Déception de Meilcour

Le « moment » des deux amants

 

— Ah ! Meilcour, s’écria-t-elle d’un ton plus attendri, l’intérêt dont il s’agit ici entre nous est trop grand pour moi pour devoir être traité si légèrement, et je suis perdue si je ne suis pas heureuse.
— Non, repris-je, en la pressant dans mes bras, ma tendresse ne vous laissera rien à désirer.
— Mais, Meilcour, répondit-elle, en paraissant rêver, ne pouvez-vous pas être content de mon amitié ? Songez-vous que je ne vous préférerai personne, et qu’à peu de chose près, j’aurai pour vous l’amour le plus tendre ? Croyez-moi, ajouta-t-elle, en me regardant avec des yeux que la passion la plus vive animait, c’est l’unique parti qui nous reste, et ce que je refuse ne vaut pas ce que je vous offre.
— Non, lui dis-je, en me jetant à ses genoux, et plus enflammé encore par sa résistance, non, vous me rendrez tout ce que j’ai perdu.
— Ah ! cruel, s’écria-t-elle en soupirant, voulez-vous faire le malheur de ma vie, et n’avez-vous pas déjà assez de preuves de ma tendresse ? Levez-vous, ajouta-t-elle d’une voix presque éteinte, vous ne voyez que trop que je vous aime. Puissiez-vous un jour me prouver que vous m’aimez !
En achevant ces paroles, elle baissa les yeux, comme si elle eût été honteuse de m’en avoir tant dit. Malgré le tour sérieux que notre conversation avait pris sur sa fin, je me souvenais parfaitement du ridicule que Madame de Lursay avait jeté sur mes craintes. Je la pressai tendrement de me regarder : je l’obtins.
Nous nous fixâmes. Je lui trouvai dans les yeux cette impression de volupté que je lui avais vue le jour qu’elle m’apprenait par quelles progressions on arrive aux plaisirs, et combien l’amour les subdivise. Plus hardi, et cependant encore trop timide, j’essayais en tremblant jusques où pouvait aller son indulgence. Il semblait que mes transports augmentassent encore ses charmes, et lui donnassent des grâces plus touchantes.

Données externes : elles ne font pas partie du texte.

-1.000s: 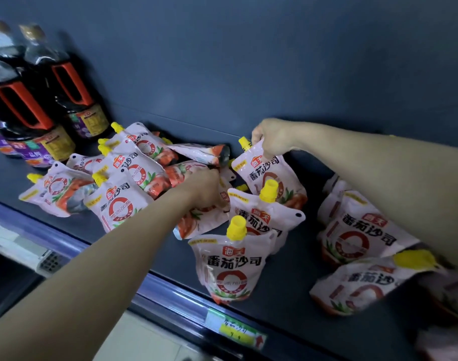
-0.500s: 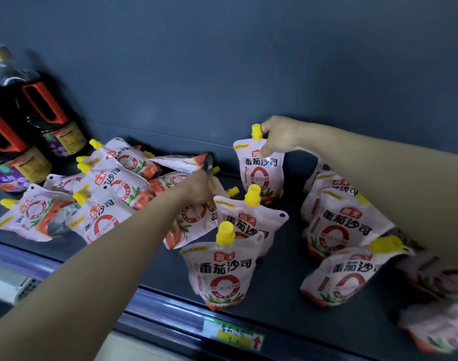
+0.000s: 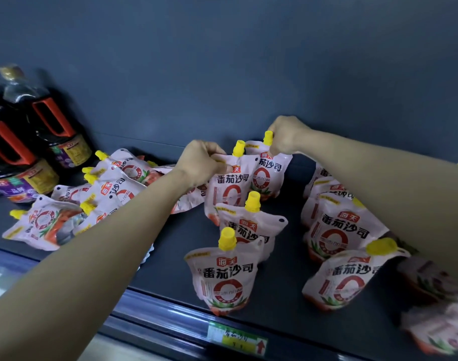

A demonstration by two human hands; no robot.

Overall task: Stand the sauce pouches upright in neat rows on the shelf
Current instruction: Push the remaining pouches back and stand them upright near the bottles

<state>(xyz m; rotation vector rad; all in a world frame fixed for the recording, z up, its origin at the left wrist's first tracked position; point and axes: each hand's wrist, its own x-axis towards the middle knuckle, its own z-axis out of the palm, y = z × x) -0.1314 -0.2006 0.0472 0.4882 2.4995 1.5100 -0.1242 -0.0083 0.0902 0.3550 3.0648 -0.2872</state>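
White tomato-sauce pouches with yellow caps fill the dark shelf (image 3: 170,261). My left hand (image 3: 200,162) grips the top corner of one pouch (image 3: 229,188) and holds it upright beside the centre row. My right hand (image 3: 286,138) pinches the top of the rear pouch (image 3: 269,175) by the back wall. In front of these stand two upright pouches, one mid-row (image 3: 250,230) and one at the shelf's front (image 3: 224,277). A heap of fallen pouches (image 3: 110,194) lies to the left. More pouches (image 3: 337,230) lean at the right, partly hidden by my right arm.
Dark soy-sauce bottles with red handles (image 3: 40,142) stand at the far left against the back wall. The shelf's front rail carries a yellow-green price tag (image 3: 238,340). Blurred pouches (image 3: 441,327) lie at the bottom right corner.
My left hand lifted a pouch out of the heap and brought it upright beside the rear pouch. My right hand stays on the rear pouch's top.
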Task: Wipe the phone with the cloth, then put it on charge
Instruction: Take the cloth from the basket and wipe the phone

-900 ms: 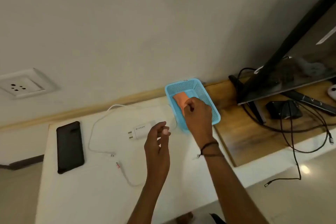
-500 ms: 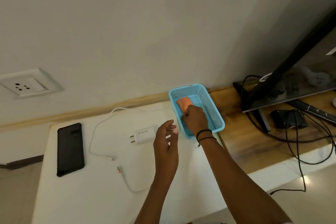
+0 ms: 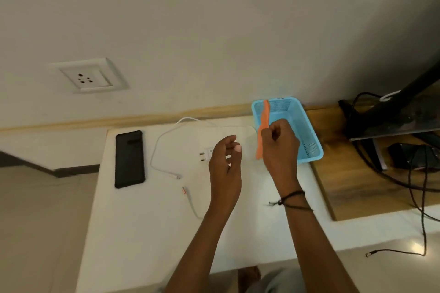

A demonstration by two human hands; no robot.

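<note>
A black phone (image 3: pixel 129 159) lies flat at the left of the white table (image 3: pixel 142 233). My right hand (image 3: pixel 279 144) pinches an orange cloth (image 3: pixel 263 123) and holds it on edge over the left rim of a blue mesh basket (image 3: pixel 309 135). My left hand (image 3: pixel 225 164) hovers over the table's middle with loosely curled fingers and holds nothing. It partly hides a white charger plug (image 3: pixel 206 154). The plug's white cable (image 3: pixel 157 147) loops toward the phone, its free end (image 3: pixel 183 190) lying near the table's middle.
A white wall socket (image 3: pixel 88 77) sits on the wall above the phone. To the right stands a wooden board (image 3: pixel 357 188) with a black monitor (image 3: pixel 404 107), a small black box (image 3: pixel 409 156) and several black cables (image 3: pixel 416 204).
My right hand has lifted the orange cloth up out of the basket and turned it on edge. My left hand stays hovering near the charger plug.
</note>
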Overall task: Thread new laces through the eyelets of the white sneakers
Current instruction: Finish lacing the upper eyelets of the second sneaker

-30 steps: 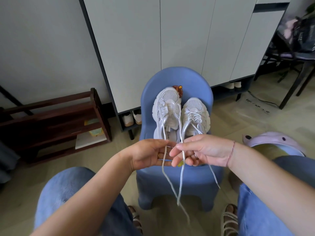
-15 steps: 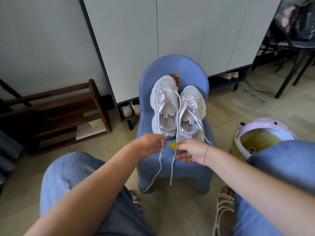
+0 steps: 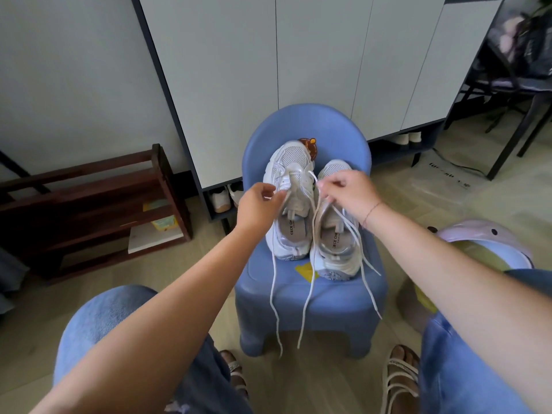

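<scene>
Over the sneakers (image 3: 294,158), both hands (image 3: 258,206) (image 3: 346,189) pinch laces (image 3: 272,294).

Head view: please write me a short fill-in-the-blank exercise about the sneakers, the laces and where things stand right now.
1. The white sneakers stand on a small ____ chair.
2. Their toes point ____ from the person.
3. The left hand and the right hand each pinch a lace, and the loose ends hang over the chair's ____ edge.
4. The dark wooden rack stands on the person's ____ side.
Missing words: blue; away; front; left.
</scene>
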The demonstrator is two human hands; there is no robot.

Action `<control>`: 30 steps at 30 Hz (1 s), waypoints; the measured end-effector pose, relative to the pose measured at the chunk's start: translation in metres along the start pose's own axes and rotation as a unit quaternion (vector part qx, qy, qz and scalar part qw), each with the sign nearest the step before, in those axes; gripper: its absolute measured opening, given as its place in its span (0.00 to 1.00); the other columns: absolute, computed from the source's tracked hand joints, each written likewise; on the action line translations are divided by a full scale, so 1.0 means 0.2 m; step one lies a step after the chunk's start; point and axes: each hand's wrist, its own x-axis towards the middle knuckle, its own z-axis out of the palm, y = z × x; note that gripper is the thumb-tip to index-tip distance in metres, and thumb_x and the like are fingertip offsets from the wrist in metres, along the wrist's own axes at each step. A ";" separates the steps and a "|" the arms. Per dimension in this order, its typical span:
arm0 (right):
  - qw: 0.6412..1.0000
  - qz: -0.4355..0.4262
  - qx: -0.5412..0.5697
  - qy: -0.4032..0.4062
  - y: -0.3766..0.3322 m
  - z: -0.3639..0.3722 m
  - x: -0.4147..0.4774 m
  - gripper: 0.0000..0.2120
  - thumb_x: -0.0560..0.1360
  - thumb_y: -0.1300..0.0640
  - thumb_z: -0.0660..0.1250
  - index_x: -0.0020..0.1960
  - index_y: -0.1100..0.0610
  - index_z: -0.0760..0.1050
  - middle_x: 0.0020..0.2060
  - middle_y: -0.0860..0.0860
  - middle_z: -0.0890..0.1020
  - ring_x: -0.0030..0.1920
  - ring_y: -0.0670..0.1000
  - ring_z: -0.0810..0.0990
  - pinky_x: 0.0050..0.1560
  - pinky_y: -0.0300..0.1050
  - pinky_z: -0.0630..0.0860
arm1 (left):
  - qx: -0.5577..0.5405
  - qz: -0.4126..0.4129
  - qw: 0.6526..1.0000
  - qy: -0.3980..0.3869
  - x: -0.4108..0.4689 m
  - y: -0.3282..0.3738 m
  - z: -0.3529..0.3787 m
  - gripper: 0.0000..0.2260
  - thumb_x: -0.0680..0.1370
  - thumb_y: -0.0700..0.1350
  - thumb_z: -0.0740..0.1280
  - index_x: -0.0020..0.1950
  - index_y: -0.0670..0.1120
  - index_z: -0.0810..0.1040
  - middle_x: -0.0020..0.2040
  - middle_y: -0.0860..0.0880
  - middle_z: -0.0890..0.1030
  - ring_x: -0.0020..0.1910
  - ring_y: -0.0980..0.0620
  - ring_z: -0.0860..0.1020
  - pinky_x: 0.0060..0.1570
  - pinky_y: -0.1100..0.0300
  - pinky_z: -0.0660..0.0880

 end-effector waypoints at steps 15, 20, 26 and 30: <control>0.984 0.034 -0.173 0.007 0.17 0.13 0.50 0.11 0.73 0.42 0.67 0.41 0.50 0.76 0.43 0.48 0.82 0.47 0.53 0.80 0.53 0.51 0.76 | 0.058 -0.007 0.997 0.059 0.33 0.02 0.21 0.13 0.72 0.50 0.71 0.49 0.48 0.71 0.48 0.51 0.78 0.46 0.52 0.75 0.43 0.61 0.68; 0.988 0.012 -0.151 0.026 0.20 0.14 0.51 0.09 0.74 0.47 0.67 0.38 0.50 0.73 0.37 0.46 0.78 0.44 0.53 0.78 0.53 0.54 0.75 | 0.045 -0.010 0.995 0.091 0.31 0.03 0.21 0.09 0.71 0.47 0.70 0.47 0.45 0.75 0.36 0.54 0.77 0.36 0.57 0.74 0.35 0.66 0.68; 0.978 -0.017 -0.201 0.050 0.20 0.14 0.49 0.09 0.77 0.50 0.63 0.42 0.55 0.73 0.34 0.46 0.75 0.42 0.53 0.76 0.54 0.51 0.72 | 0.135 0.009 0.981 0.137 0.29 0.06 0.22 0.06 0.72 0.45 0.65 0.38 0.45 0.78 0.30 0.51 0.77 0.28 0.55 0.69 0.29 0.59 0.67; 0.966 -0.014 -0.246 0.079 0.21 0.14 0.49 0.09 0.79 0.51 0.60 0.42 0.54 0.71 0.40 0.49 0.77 0.48 0.55 0.74 0.55 0.51 0.65 | 0.134 0.017 0.978 0.160 0.30 0.05 0.21 0.08 0.70 0.44 0.64 0.35 0.42 0.78 0.31 0.46 0.80 0.30 0.50 0.71 0.29 0.55 0.72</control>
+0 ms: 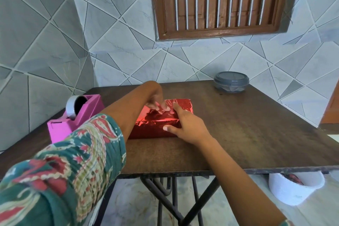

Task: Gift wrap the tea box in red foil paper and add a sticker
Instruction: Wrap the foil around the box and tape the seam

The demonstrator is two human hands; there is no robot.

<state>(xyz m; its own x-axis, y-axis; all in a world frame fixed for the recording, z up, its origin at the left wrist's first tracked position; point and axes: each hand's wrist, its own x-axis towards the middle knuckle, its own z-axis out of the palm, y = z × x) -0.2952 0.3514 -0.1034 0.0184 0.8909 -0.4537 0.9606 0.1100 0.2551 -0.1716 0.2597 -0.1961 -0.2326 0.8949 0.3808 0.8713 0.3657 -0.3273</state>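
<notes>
Patterned sleeve [60, 167] was seen nearest, its arm reached across the tabletop [247, 124] to the tea box [152, 131], which was laid flat near the middle, covered in red foil paper [181, 103]. The box was steadied by the right grip [185, 124], spread open with thumb against the near side and forefinger flat on top, presumably so the seam would not shift. The left grip [156, 102] was bent over the top seam, fingertips on foil; whether it pinched or merely pressed could not be told. A pink tape dispenser [77, 117] was kept near the left arm.
</notes>
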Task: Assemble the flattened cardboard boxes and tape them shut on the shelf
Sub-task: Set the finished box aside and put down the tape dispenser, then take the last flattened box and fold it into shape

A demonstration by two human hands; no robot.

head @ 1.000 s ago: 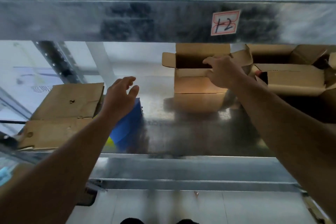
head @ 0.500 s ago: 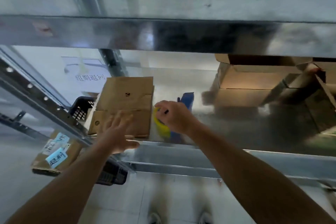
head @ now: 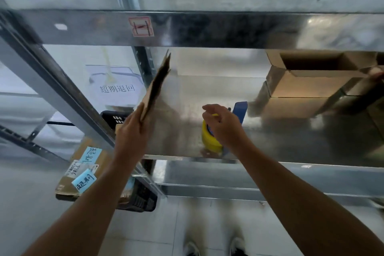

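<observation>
Now my left hand (head: 133,131) grips the flattened brown cardboard box (head: 155,87). Half a second ago it lay flat at the front left corner of the steel shelf (head: 291,141); it is lifted on edge there, ready for unfolding. My right hand (head: 225,129) curls over the yellow tape roll in its blue dispenser (head: 209,141) by the front edge; whether it grips, I cannot tell.

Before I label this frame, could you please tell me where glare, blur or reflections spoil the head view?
Head view: the shiny shelf throws glare and mirrors the open box; the flattened cardboard in the left hand is smeared by motion; the far right edge is blurred; the red-bordered label on the upper beam is too soft to read.
</observation>
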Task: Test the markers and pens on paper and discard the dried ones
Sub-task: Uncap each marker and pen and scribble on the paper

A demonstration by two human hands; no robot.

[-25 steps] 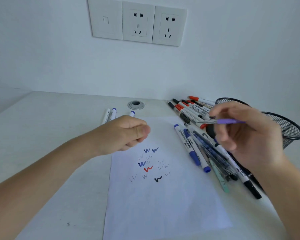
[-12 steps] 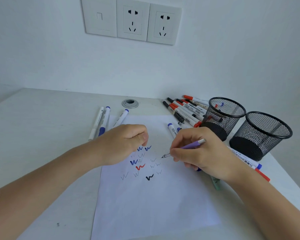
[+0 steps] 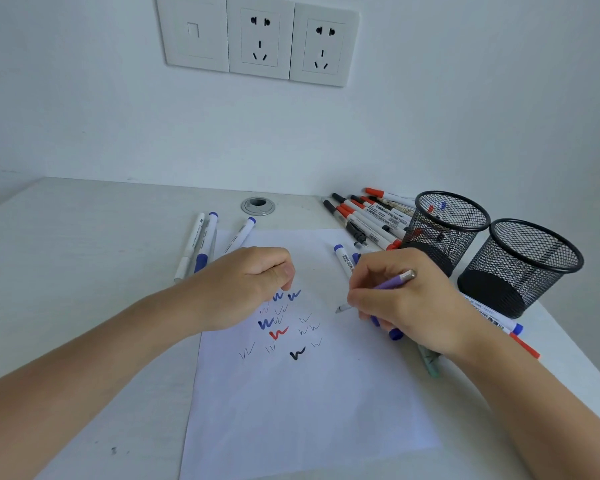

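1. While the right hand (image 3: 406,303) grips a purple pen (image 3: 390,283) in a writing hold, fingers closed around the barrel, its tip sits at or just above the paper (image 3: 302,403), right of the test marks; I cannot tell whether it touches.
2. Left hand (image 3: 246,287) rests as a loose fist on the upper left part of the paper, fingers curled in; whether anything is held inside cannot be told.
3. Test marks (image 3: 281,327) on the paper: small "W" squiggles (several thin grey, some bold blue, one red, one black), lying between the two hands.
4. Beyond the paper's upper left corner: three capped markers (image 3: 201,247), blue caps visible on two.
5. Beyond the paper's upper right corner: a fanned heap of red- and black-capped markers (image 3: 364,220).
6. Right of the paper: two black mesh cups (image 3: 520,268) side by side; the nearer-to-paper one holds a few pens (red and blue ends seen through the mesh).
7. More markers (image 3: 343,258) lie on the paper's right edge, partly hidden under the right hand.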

Ses regards, ses soupirs, son silence, tout m’apprit, quoique un peu tard, à quel point j’étais aimé. J’étais trop jeune pour ne pas croire aimer moi-même.
L’ouvrage de mes sens me parut celui de mon cœur. Je m’abandonnai à toute l’ivresse de ce dangereux moment, et je me rendis enfin aussi coupable que je pouvais l’être.
Je l’avouerai : mon crime me plut, et mon illusion fut longue, soit que le maléfice de mon âge l’entretînt, ou que Madame de Lursay seule le prolongeait. Loin de m’occuper de mon infidélité, je ne songeais qu’à jouir de ma victoire. Ce que je croyais qu’elle m’avait coûté me la rendait encore plus précieuse, et quoique je ne triomphasse, dans le fond, que des obstacles que je m’étais opposés, je n’en imaginai pas moins que la résistance de Madame de Lursay avait été extrême. Je n’en fus pas plutôt possesseur que je sentis renaître toute mon estime pour elle et que je portai l’aveuglement au point d’oublier tous les amants que Versac lui avait donnés, et celui dont elle venait elle-même de convenir avec moi. L’unique chose qu’alors je souhaitasse pour l’avenir, était qu’elle ne cessât pas de m’aimer : ses charmes flattaient mes sens, et son amour, qui me paraissait prodigieux, se communiquait à mon âme, et y répandait le trouble le plus flatteur.
[…]
Quelque enchanté que je fusse, mes yeux s’ouvrirent enfin. Sans connaître ce qui me manquait, je sentis du vide dans mon âme. Mon imagination seule était émue et, pour ne pas tomber dans la langueur, j’avais besoin de l’exciter. J’étais encore empressé, mais moins ardent. J’admirais toujours, et n’étais plus touché. Ce fut en vain que je voulus me rendre mes premiers transports. Je ne me livrais plus à Madame de Lursay que d’un air contraint, et je me reprochais jusqu’aux moindres désirs que sa beauté m’arrachait encore.
Hortense, cette Hortense que j’adorais, quoique je l’eusse si parfaitement oubliée, revint régner sur mon cœur.

 

Claude-Prosper Jolyot de Crébillon (1707-1777), Les Égarements du cœur et de l’esprit, 1736.